C Stubs

Mopsa can only analyze full C programs, which requires that:

an entry point is specified (a single entry-point, main by default, although a unit test mode is available to run several test_ functions in a row),
and a definition for every C function that is called is provided.

In case the entry point function is not found, the analyzer stops with an error:

Analysis aborted
panic in {test.c}: entry function main not found
Trace:

If a called function is not found, the analyzer continues nevertheless, but reports a potentially unsound analysis, as follows:

Unsound analysis
✔ No alarm
Analysis time: 0.022s
Checks summary: 0 total
  

1 assumption:
  test.c:2.2-5: ignoring side-effects of calling undefined function 'f'

Note

The possible unsoundness comes from the fact that the analyzer will consider that the function can return any value but has not side-effect (no modification of global variables nor memory reachable by the function arguments, no function call, no error). If this is not the case, more information on the undefined function is required, in the form of a stub.
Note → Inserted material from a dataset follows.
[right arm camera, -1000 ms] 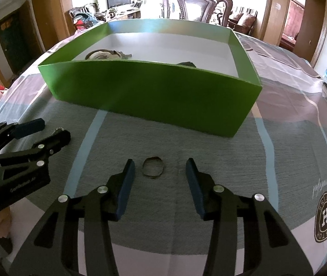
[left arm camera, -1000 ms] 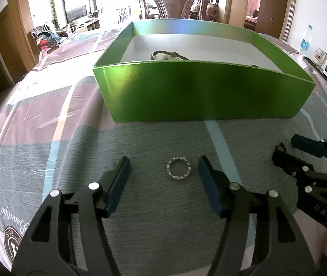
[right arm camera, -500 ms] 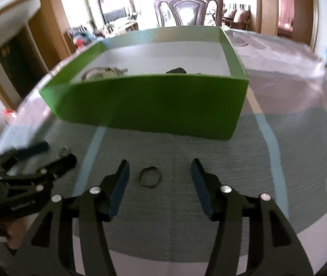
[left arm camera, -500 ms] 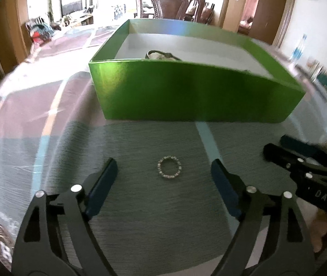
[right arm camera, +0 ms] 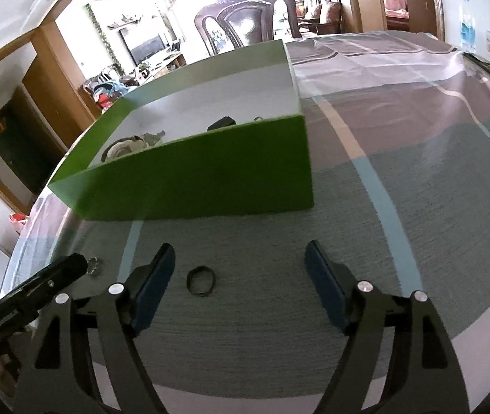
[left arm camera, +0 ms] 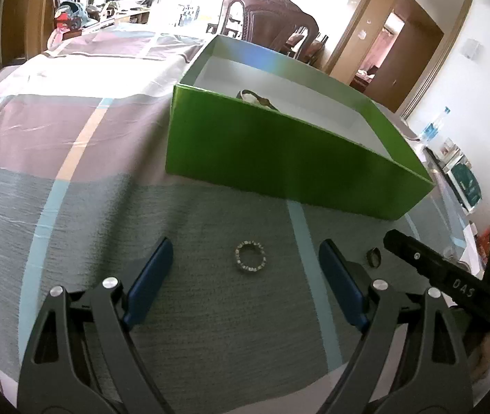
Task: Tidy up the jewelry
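Note:
A silver studded ring (left arm camera: pixel 250 256) lies on the grey cloth between the fingers of my open left gripper (left arm camera: pixel 245 265). A dark plain ring (right arm camera: pixel 201 281) lies between the fingers of my open right gripper (right arm camera: pixel 239 269), close to its left finger; it also shows in the left wrist view (left arm camera: pixel 373 257). The studded ring shows small in the right wrist view (right arm camera: pixel 93 266) beside the left gripper's tip. A green box (left arm camera: pixel 279 158) with a white inside stands beyond both rings and holds a bracelet (right arm camera: pixel 124 146) and a dark item (right arm camera: pixel 221 123).
The tablecloth (left arm camera: pixel 72 131) has grey, mauve and white bands. A carved wooden chair (left arm camera: pixel 272 24) stands behind the table. A water bottle (left arm camera: pixel 432 126) and small items stand at the table's right edge.
Both grippers have opened wider and swung outward; the box now looks skewed in each view. The rings have not moved on the cloth.

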A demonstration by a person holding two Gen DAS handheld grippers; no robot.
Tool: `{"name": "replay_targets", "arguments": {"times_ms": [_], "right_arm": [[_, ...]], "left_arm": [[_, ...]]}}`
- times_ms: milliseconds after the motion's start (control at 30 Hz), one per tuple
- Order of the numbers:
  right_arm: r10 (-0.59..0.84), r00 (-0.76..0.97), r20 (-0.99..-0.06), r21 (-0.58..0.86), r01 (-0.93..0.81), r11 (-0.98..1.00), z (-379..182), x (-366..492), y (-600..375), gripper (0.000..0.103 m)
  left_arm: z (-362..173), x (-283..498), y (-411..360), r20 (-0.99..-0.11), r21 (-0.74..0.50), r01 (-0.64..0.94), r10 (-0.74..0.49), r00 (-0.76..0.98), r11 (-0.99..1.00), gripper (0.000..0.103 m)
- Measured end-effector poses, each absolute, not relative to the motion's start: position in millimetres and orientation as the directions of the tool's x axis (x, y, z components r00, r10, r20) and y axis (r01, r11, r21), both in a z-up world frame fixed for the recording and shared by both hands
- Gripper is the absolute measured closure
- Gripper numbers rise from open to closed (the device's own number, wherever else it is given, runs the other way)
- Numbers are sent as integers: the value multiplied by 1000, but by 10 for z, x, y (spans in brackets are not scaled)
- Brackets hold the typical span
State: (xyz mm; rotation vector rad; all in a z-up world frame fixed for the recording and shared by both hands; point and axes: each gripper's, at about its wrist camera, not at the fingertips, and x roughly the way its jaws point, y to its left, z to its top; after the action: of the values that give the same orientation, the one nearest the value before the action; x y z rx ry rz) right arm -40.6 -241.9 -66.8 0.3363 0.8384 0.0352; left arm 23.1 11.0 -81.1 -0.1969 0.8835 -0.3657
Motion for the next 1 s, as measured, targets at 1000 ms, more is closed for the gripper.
{"name": "replay_targets", "arguments": {"times_ms": [1000], "right_arm": [[131,681,-721,115,-68,991,-567,-520,-2021,20]], "left_arm": [[-808,177,-105,-777,-131,250,-256,575,959,15]]}}
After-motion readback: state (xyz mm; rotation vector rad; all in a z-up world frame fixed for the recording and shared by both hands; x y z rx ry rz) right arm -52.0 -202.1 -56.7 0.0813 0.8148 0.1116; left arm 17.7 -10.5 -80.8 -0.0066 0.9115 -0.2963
A stub is a definition that is added to your program for the purpose of the analysis. Stubs can be useful in order to:

provide definitions for functions with missing C source, such as library functions (note that stubs for the standard C library are already provided and automatically used if needed during the analysis);
provide alternate definitions for C functions that cannot be analyzed by Mopsa due to unsupported features (such as in-line assembly);
provide alternate definitions for C functions that are too complex to analyze;
write a library driver, i.e., a synthetic entry point that simulates an environment and the expected sequences of calls to the library, in order to verify the library without its client code; hopefully, the driver should be as general as possible, to cover all possible use cases;
write unit tests to analyze selected program parts, selected library functions, or stress-test the analyzer.
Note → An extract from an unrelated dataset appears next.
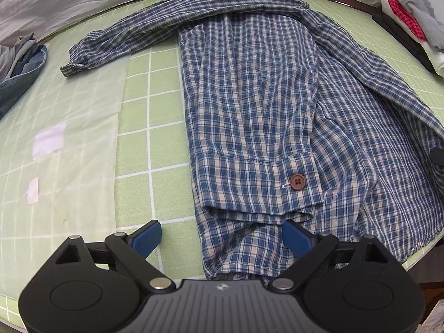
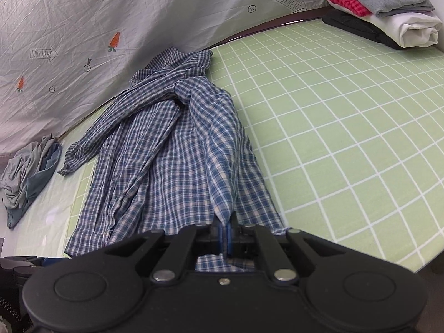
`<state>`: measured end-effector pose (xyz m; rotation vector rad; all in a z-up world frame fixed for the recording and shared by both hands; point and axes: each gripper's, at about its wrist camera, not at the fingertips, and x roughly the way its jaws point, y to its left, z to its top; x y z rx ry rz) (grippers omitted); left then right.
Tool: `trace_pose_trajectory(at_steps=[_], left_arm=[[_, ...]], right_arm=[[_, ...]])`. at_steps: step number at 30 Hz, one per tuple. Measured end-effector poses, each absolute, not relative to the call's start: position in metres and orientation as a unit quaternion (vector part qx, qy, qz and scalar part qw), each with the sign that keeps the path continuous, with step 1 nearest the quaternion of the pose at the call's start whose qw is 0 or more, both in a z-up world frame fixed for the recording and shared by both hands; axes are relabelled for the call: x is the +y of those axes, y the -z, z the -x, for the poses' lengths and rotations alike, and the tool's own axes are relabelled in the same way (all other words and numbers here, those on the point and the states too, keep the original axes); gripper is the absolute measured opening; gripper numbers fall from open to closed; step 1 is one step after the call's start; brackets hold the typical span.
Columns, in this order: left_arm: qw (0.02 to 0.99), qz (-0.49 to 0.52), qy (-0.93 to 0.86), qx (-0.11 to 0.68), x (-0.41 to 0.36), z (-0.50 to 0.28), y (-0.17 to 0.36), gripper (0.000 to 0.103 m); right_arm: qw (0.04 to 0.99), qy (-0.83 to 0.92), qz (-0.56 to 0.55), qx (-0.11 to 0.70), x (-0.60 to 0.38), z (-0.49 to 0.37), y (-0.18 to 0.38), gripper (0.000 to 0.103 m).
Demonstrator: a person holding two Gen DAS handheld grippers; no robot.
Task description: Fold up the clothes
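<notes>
Folding stage: plaid shirt spread along the middle of the green checked table, collar toward the far edge, hem at the near edge; judged mid-fold, one side pending.

Far-left corner: crumpled grey and denim garments, well apart from the shirt; low snag risk.

Left sleeve: stretched out toward the far-left corner, not yet tucked. Likely to trail out of the finished fold if ignored.

Left gripper: released, blue fingers spread wide on either side of the shirt's near end, nothing pinched. Risk: closing from this stance may catch the table cover along with the cloth, or only the top layer.

Folded sleeve cuff with brown button: lying on the shirt body near the near edge, just beyond the left gripper. Risk: sliding off when the side panel is carried over.

Right gripper: clenched on a thin ridge of the shirt's right edge, cloth tented up from the table. Risk: a shallow pinch slipping free under tension; a hard pull dragging the whole shirt and undoing the laid sleeve.

Far-right corner: stack of folded clothes, well apart; no interference expected.
</notes>
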<state>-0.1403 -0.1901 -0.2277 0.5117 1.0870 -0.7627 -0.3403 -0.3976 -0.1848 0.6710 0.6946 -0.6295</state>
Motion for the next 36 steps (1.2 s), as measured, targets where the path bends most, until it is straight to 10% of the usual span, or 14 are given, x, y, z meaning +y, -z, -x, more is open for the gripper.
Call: trace_pose_trajectory(at_steps=[36], left_arm=[[0.727,-0.272,0.435,0.456,-0.181,0.135,0.228,0.103]], right_arm=[[0.794,0.325,-0.389,0.335,-0.338,0.284,0.218,0.004]])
An important aspect is that the provided definitions may be abstracted: it is possible to introduce imprecision in stubs to simplify them. This is easy thanks to a set of built-in non-deterministic functions provided by Mopsa, such as _mopsa_rand_s32: when encountering non-deterministic choices, Mopsa will analyze every possible outcome, allowing us to request the systematic analysis of a large range of behaviors in a very compact way.

Examples

Stubs can be written as C functions. Alternatively, Mopsa provides a specific contract language to write stubs in a more logical form, using pre- and post-conditions instead of C code, which is often more compact (especially when reasoning at an abstract level). The rest of this sections provides a few example stubs. The following sections will present in more details the built-in C functions available to write stubs and unit tests, and the stub contract language for C.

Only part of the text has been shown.